Für ihn scheint ein solcher Anlass einen positiven Einfluss auf die Kirchgemeinde zu haben: «Überall, wo sich die Kirche öffnet, entsteht ein Raum einer Gemeinschaft von Leuten, die ohne materielle Absicht das gute Leben feiern. » Der Kontakt zu den Grosseltern könne etwas Bereicherndes und Wegweisendes haben. Für den VEKT war es wichtig, dass der erste Familiensingtag unter einer erfahrenen Leitung stattfinden wird, darum hat man Bardill angefragt.
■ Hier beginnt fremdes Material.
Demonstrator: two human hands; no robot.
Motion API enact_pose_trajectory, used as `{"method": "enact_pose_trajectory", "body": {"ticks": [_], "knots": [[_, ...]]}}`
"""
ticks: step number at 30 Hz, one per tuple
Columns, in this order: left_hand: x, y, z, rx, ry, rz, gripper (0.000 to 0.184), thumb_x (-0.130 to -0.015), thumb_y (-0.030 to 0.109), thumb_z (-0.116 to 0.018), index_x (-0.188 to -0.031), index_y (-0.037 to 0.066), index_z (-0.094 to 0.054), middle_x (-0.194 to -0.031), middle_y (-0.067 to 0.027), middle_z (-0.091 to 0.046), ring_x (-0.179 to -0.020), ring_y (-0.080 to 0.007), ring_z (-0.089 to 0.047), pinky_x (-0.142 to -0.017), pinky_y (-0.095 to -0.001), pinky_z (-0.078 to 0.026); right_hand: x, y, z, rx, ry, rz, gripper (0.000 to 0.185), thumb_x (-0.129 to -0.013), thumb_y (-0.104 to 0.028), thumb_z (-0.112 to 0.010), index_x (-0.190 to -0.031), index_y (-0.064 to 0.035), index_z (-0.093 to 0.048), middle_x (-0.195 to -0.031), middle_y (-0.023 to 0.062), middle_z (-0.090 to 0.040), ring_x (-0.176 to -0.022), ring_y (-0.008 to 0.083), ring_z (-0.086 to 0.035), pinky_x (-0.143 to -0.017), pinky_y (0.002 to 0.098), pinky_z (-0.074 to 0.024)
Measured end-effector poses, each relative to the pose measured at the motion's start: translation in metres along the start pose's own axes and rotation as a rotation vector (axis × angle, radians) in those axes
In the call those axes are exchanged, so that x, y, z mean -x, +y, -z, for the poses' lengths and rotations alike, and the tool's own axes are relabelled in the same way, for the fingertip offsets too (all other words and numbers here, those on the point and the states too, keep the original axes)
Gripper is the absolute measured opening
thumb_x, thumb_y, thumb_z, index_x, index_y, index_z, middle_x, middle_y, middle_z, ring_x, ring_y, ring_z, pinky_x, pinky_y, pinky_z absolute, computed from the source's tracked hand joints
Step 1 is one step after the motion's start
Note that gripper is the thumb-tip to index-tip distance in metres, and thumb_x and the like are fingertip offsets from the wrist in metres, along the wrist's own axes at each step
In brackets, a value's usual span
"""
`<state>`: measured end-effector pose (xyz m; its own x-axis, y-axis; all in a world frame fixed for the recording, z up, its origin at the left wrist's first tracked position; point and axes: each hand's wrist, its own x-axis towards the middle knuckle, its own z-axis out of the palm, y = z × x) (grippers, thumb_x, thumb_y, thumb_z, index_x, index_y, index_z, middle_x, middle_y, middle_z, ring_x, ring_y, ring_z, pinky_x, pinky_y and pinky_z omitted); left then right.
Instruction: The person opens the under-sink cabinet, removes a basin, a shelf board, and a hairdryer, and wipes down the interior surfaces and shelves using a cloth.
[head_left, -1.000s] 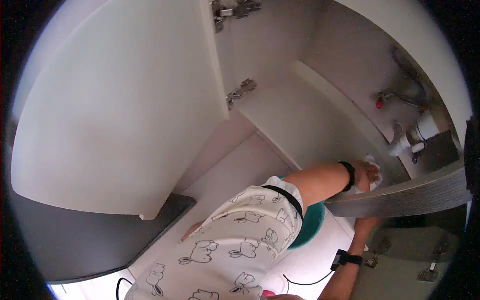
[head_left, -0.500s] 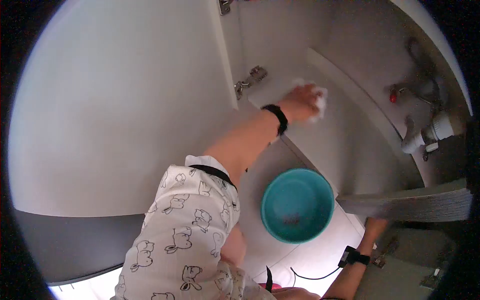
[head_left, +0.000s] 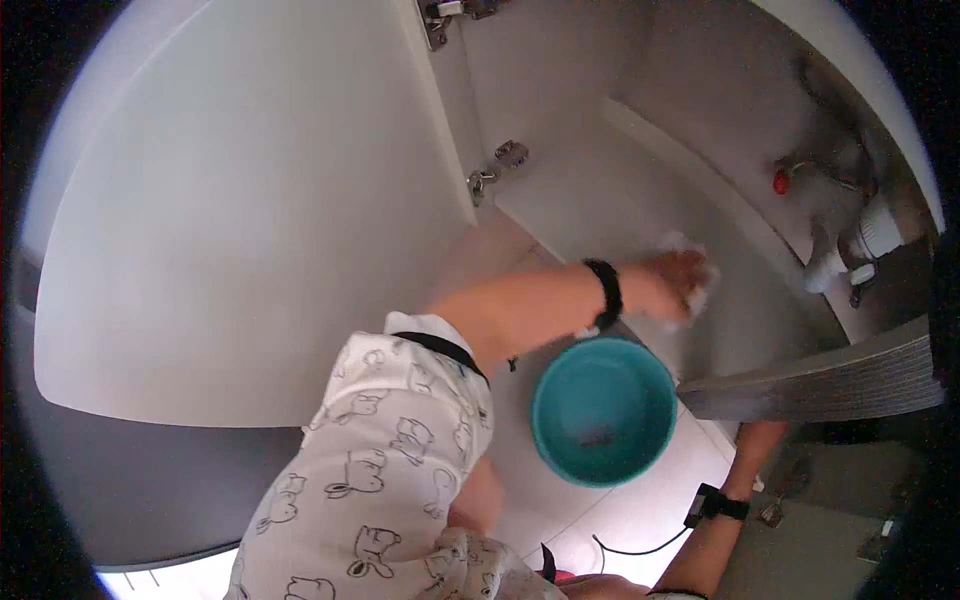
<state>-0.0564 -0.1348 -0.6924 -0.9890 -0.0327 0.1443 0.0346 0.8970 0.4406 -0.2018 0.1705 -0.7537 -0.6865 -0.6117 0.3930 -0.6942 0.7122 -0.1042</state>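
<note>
Open pale cabinet (head_left: 640, 190), door (head_left: 240, 220) at left. Teal basin (head_left: 600, 400) on tiled floor (head_left: 560, 515). Left hand (head_left: 662, 287) grips white cloth (head_left: 708, 288), bunched, motion-blurred, over cabinet's bottom panel (head_left: 745, 320). Right hand (head_left: 764, 436) by cabinet edge, partly hidden; grip unclear. White drainpipe (head_left: 868, 238) far right.

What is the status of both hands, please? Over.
Left hand holds white cloth over cabinet base. Right hand by cabinet edge, partly hidden. Teal basin outside, not blocking cloth.
</note>
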Motion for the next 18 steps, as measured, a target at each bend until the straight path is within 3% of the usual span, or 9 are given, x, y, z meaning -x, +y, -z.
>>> {"method": "enact_pose_trajectory", "body": {"ticks": [3,6,8,10,12,14,16,18], "knots": [[-0.03,0.03,-0.047,-0.276,-0.072,-0.295,0.058,-0.076,0.031,-0.049,-0.126,0.003,-0.038,-0.135,-0.0169,-0.031,-0.126,-0.0294,-0.027,-0.104,-0.0374,-0.023,0.002,0.011,-0.009,0.064,0.101,0.16,0.038,-0.076,-0.011,-0.054,-0.112,0.0002,-0.051,-0.117,0.0195,-0.05,-0.105,0.0376,-0.047,-0.092,0.0417,-0.0354],[-0.039,0.05,-0.043,-0.169,0.073,-0.413,0.058,-0.077,0.032,-0.048,-0.127,0.005,-0.038,-0.131,-0.0164,-0.035,-0.125,-0.0284,-0.03,-0.103,-0.0374,-0.025,0.009,0.02,-0.01,0.026,0.055,0.04,0.039,-0.077,-0.012,-0.054,-0.113,0.0002,-0.05,-0.118,0.0191,-0.049,-0.106,0.0364,-0.046,-0.093,0.0408,-0.0345],[-0.04,0.041,-0.01,-0.081,-0.148,-0.321,0.056,-0.077,0.035,-0.047,-0.127,0.009,-0.039,-0.13,-0.0147,-0.036,-0.124,-0.0282,-0.032,-0.103,-0.0374,-0.026,0.011,0.022,-0.011,0.025,0.037,0.012,0.039,-0.077,-0.012,-0.054,-0.114,0.0002,-0.05,-0.119,0.0189,-0.049,-0.108,0.0357,-0.045,-0.094,0.0403,-0.0338],[-0.034,0.01,0.009,-0.041,-0.058,-0.096,0.055,-0.077,0.037,-0.047,-0.126,0.013,-0.041,-0.132,-0.013,-0.036,-0.125,-0.0276,-0.031,-0.104,-0.0363,-0.024,0.012,0.023,-0.013,0.03,0.027,0.0,0.04,-0.077,-0.013,-0.054,-0.115,0.0002,-0.049,-0.12,0.0186,-0.048,-0.109,0.0349,-0.045,-0.094,0.0397,-0.0332],[-0.041,-0.047,0.003,-0.229,0.139,-0.053,0.055,-0.077,0.034,-0.054,-0.125,0.011,-0.041,-0.129,-0.0138,-0.04,-0.12,-0.0313,-0.036,-0.101,-0.0395,-0.03,0.013,0.025,-0.014,0.034,0.019,-0.005,0.041,-0.077,-0.013,-0.054,-0.115,0.0002,-0.048,-0.121,0.0183,-0.048,-0.11,0.0342,-0.044,-0.095,0.0391,-0.0325],[-0.031,-0.082,0.036,-0.265,0.05,0.083,0.054,-0.078,0.04,-0.045,-0.125,0.014,-0.042,-0.137,-0.0098,-0.03,-0.125,-0.0255,-0.031,-0.104,-0.038,-0.024,0.017,0.031,-0.013,0.048,0.019,-0.007,0.041,-0.078,-0.013,-0.055,-0.116,0.0002,-0.048,-0.121,0.018,-0.047,-0.111,0.0334,-0.043,-0.096,0.0385,-0.0319],[-0.02,-0.123,0.053,-0.138,0.16,0.39,0.052,-0.08,0.043,-0.04,-0.123,0.015,-0.044,-0.14,-0.0075,-0.027,-0.126,-0.0223,-0.029,-0.104,-0.0374,-0.023,0.02,0.035,-0.014,0.064,0.012,-0.003,0.042,-0.078,-0.014,-0.055,-0.116,0.0002,-0.047,-0.122,0.0178,-0.047,-0.112,0.0326,-0.043,-0.096,0.0379,-0.0312],[-0.016,-0.147,0.073,-0.146,0.172,0.447,0.053,-0.079,0.044,-0.041,-0.125,0.016,-0.043,-0.14,-0.0081,-0.027,-0.126,-0.024,-0.029,-0.104,-0.04,-0.022,0.023,0.039,-0.016,0.082,0.007,0.009,0.042,-0.078,-0.014,-0.055,-0.117,0.0001,-0.046,-0.123,0.0175,-0.046,-0.113,0.0319,-0.042,-0.097,0.0373,-0.0306]]}}
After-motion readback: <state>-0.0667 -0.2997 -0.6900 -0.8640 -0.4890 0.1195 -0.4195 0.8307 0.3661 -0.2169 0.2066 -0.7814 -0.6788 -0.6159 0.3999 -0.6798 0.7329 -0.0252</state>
Für diesen ist entscheidend, dass man die Lust zu singen, die in einem steckt, nicht «abwürgt». So zeigt seine Erfahrung, dass jeder und jede singen kann, auch wenn er oder sie es nur leise tun.

Entsteht ein ständiger «Grokichor»?

Entfacht das Familiensingen ein neues Feuer für das gemeinsame Singen, so wäre sogar an die Entstehung eines «Grokichors» im Thurgau zu denken, erkennt man beim VEKT. Trotz der Vorfreude ist sich Graf bewusst, dass man nicht zu viele Erwartungen in einen einzelnen Singtag stecken soll. «Es geht vorerst darum, die Freude am Singen zu wecken und zu zeigen, dass Kirchenchöre alles andere als verstaubt sind und sich auf Neues einlassen» erklärt Graf. Erst danach hoffe man darauf, im nächsten Jahr wieder einen solchen Anlass durchführen zu können.